Teknik ilerlemenin inanılmaz bir hızla büyüdüğünü görüyor, fakat teknik ilerlemenin yanı sıra aradığımız şeyi bulamıyorduk; toplum düzeni değişmiyor, baskı unsurları ortadan kalkmıyor, teknik gelişme ahlâk açısından herhangi bir özgürleşmeye fırsat vermiyordu; Amerikalı ekonomi uzmanları dünyamızın kısa bir süre sonra, teknisyenlerin yönetimine geçeceğini haber veriyorlardı; teknokrasi sözcüğü yeni bulunmuştu ve yavaş yavaş yaygın hale geliyordu… Ama ne yalan söyleyeyim, mekanik gelişme, gazete sayfalarında heyecanlı sözlerle kutlandığı, bol alkış ve hayranlık topladığı halde beni etkilemiyordu. Bize göre, toplumun yapısındaki yabancılaşmayı yok etmenin tek çaresi hâkim sınıfı değiştirmek, güçsüz hale getirmektir (Beauvoir, 1988).

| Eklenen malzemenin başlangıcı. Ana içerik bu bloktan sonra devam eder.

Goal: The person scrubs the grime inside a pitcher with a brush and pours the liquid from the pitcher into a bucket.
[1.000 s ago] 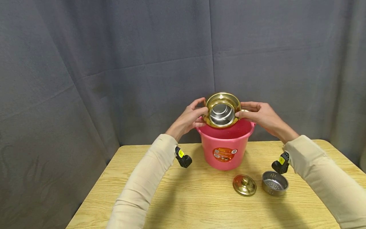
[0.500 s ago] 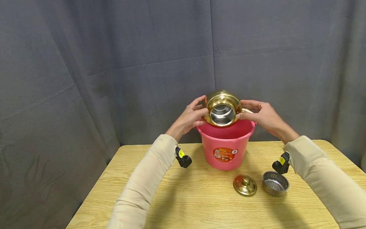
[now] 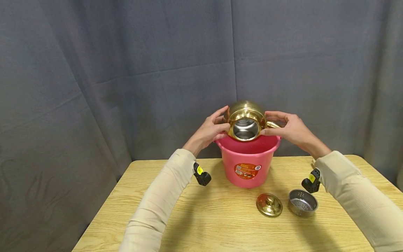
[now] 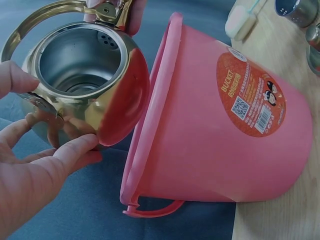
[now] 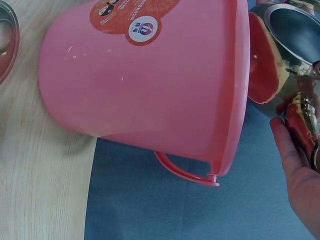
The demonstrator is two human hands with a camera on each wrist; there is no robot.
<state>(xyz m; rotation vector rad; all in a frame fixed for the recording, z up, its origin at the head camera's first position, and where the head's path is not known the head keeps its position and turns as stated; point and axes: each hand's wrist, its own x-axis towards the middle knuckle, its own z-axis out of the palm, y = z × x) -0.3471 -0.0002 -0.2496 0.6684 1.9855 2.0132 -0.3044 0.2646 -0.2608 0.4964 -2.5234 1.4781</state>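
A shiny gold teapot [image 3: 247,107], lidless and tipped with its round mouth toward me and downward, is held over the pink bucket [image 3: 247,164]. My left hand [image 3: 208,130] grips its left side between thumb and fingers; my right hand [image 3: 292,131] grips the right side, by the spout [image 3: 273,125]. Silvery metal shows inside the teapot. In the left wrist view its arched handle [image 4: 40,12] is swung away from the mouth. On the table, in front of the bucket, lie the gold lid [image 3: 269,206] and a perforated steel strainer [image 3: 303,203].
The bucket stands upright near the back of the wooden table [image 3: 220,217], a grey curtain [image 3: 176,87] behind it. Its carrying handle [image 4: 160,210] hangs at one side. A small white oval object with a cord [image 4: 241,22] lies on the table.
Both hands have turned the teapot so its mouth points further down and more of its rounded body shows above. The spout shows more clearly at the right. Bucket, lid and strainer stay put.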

Beauvoir; o dönemde kapitalizmin geçirdiği büyük sarsıntıdan, 1929’da ortalığı kasıp kavuran krizin geçen yıllarda daha da azıttığı, Almanya, İngiltere ve ABD’deki işsiz sayılarının milyonları aştığını ve bu durumun mevcut düzenin çöküş devrinin başlangıcı olarak yorumladıklarını aktarmaktadır. Bu durumun önemli sonuçlarından biri de o dönemde aç insan kitlelerinin Washington’a doğru yürümesidir (Beauvoir, 1988).

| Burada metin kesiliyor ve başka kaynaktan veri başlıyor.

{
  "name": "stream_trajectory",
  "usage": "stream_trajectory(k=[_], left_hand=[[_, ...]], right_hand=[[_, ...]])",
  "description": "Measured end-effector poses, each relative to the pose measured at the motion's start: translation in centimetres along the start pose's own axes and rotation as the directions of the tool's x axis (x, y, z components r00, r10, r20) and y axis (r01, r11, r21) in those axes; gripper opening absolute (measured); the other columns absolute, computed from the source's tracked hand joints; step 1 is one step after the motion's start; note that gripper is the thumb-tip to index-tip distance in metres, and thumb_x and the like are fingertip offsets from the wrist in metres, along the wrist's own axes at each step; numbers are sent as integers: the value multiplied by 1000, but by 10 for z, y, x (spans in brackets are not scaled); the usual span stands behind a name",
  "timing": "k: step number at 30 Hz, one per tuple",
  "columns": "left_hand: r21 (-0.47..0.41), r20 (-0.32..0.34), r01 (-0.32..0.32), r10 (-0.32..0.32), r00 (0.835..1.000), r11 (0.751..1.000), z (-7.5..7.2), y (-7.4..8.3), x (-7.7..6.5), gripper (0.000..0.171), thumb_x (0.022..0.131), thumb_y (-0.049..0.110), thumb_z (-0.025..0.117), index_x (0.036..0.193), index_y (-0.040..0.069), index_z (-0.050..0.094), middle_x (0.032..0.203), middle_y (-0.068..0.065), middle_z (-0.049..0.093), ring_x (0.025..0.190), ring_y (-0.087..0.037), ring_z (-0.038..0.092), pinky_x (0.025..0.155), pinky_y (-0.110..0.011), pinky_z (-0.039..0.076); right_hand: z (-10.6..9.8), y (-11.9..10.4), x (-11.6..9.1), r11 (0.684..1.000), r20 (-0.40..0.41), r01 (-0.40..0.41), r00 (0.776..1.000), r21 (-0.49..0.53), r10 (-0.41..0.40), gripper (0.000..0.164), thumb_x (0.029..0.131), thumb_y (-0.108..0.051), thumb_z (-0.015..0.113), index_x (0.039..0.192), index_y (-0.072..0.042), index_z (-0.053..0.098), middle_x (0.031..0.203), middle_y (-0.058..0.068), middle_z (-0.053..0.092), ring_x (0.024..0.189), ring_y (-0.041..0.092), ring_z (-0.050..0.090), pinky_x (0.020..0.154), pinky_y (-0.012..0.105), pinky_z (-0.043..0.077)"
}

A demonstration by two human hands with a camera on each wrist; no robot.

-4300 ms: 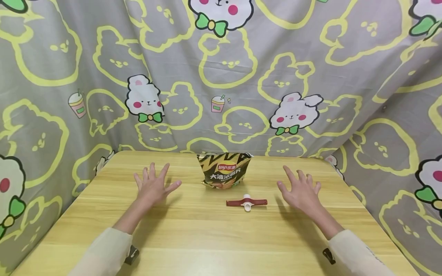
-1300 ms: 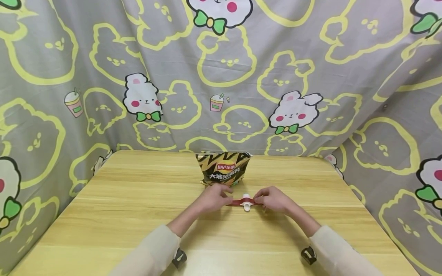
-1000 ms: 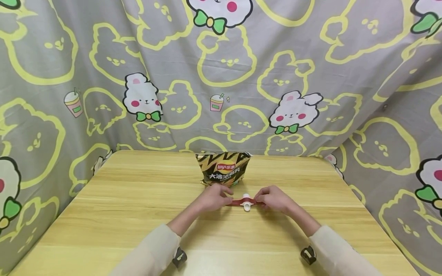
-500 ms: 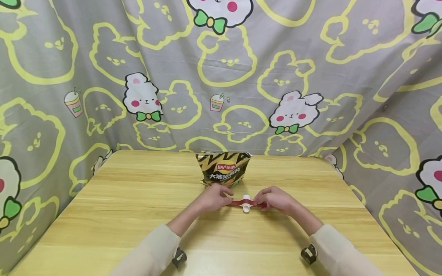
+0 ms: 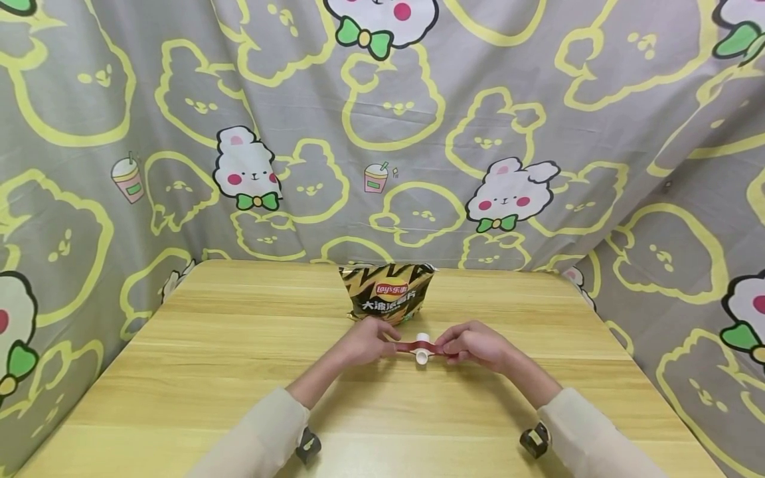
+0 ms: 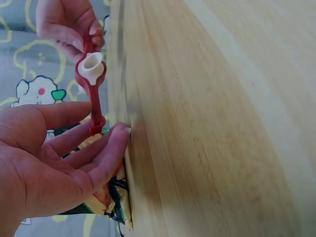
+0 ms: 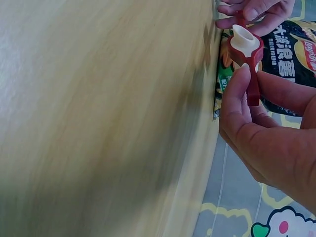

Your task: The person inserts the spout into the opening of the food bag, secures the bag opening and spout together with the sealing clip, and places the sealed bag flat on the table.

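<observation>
A dark red bag clip [image 5: 410,346] with a white pour spout [image 5: 422,358] at its middle is held between my two hands, close over the table. My left hand [image 5: 366,342] pinches its left end; the left wrist view shows the thumb and fingers at the red tip [image 6: 96,129]. On the other end, my right hand [image 5: 478,345] grips the clip between thumb and fingers, and the right wrist view shows the red arm [image 7: 253,89] between them. Just behind my left hand stands a black and gold bag of Lay's chips [image 5: 388,295], upright.
The wooden table [image 5: 239,398] runs back to a grey curtain [image 5: 323,113] with yellow cartoon outlines, which also hangs along both sides. A black wrist device [image 5: 307,445] sits under the left sleeve, and another [image 5: 534,440] under the right.
Over several seconds, both hands came in from the sides with spread fingers and took hold of the clip's ends. Lately the clip has shifted slightly left. The chip bag stays put.
</observation>
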State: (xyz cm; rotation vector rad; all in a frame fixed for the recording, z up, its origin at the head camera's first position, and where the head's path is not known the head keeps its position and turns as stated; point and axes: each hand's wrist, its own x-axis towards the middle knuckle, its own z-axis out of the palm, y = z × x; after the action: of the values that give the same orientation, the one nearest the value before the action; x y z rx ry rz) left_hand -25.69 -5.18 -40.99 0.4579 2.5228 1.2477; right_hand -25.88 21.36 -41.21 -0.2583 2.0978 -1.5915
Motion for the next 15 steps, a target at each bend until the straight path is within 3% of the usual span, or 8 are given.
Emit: stream_trajectory(k=[6, 12, 15], left_hand=[[-79, 27, 37, -35, 999, 996, -4, -2, -2, 22, 89, 11, 74, 109, 2, 73, 87, -11, 70, 75, -26, 69, 67, -36, 59], [-70, 18, 36, -34, 999, 997, -11, -3, -5, 17, 88, 6, 74, 104, 2, 75, 90, -8, 70, 74, -25, 70, 70, -37, 60], [-71, 16, 35, -34, 999, 997, -14, -3, -7, 16, 88, 5, 74, 103, 1, 75, 98, -12, 72, 75, -26, 71, 69, -37, 60]], right_hand=[[4, -3, 1, 1000, 1, 20, 1000, -18, -20, 28, 90, 1, 59, 112, 16, 65, 96, 13, 68, 85, 20, 64, 80, 32, 58], [6, -4, 3, 999, 1, 40, 999, -26, -40, 28, 89, 3, 59, 112, 16, 65, 95, 11, 68, 86, 20, 63, 83, 36, 58], [7, -5, 4, 999, 1, 43, 999, -24, -43, 28, 88, 3, 59, 112, 15, 65, 95, 11, 68, 86, 20, 64, 82, 35, 58]])
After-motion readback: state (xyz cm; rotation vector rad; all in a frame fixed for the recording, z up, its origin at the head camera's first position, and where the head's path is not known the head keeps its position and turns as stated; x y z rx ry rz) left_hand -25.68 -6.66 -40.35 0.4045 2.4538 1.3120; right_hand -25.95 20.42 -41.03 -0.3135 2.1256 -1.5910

Dönemin Fransa’sında işçilerin yönettiği toplumsal hareket ve direnişe birebir katılmadıklarını söyleyen Beauvoir; kendilerinde meydana gelen ‘Dünyayı değiştirecek bu devrimin savaşçılarına biz de katılmalı mıydık?’ sorusunun olumsuz sonuçlandığını ifade eder. Rouen’de oturdukları bir kafeye mavi tulumlu ve üstü başı yağ içinde bir dok işçisinin geldiğini ve sonrasında kafede oturduğunu, hemen ardından kafe sahibinin gelip işçiyi kovduğunu aktaran Beauvoir; bu durumu sınıf çatışması olarak okur; evet kendileriyle o dok işçisi aynı sınıfa ait değildir. İşçi sınıfı tarafından sürdürülen mücadeleye ancak sempati duyabileceklerini ve yazıları ile destek verebileceklerini söyleyip özeleştiri yapar (Beauvoir, 1988). Nihayetinde dönemin aydınları için, işçi sınıfının dünyanın değişebileceğine dair ütopyası, sınıfsız bir düzenin geleceğine dair gelecek inançları ve bu uğurda ortaya koydukları mücadele ürettikleri bilginin nesnesi olabilmiştir. 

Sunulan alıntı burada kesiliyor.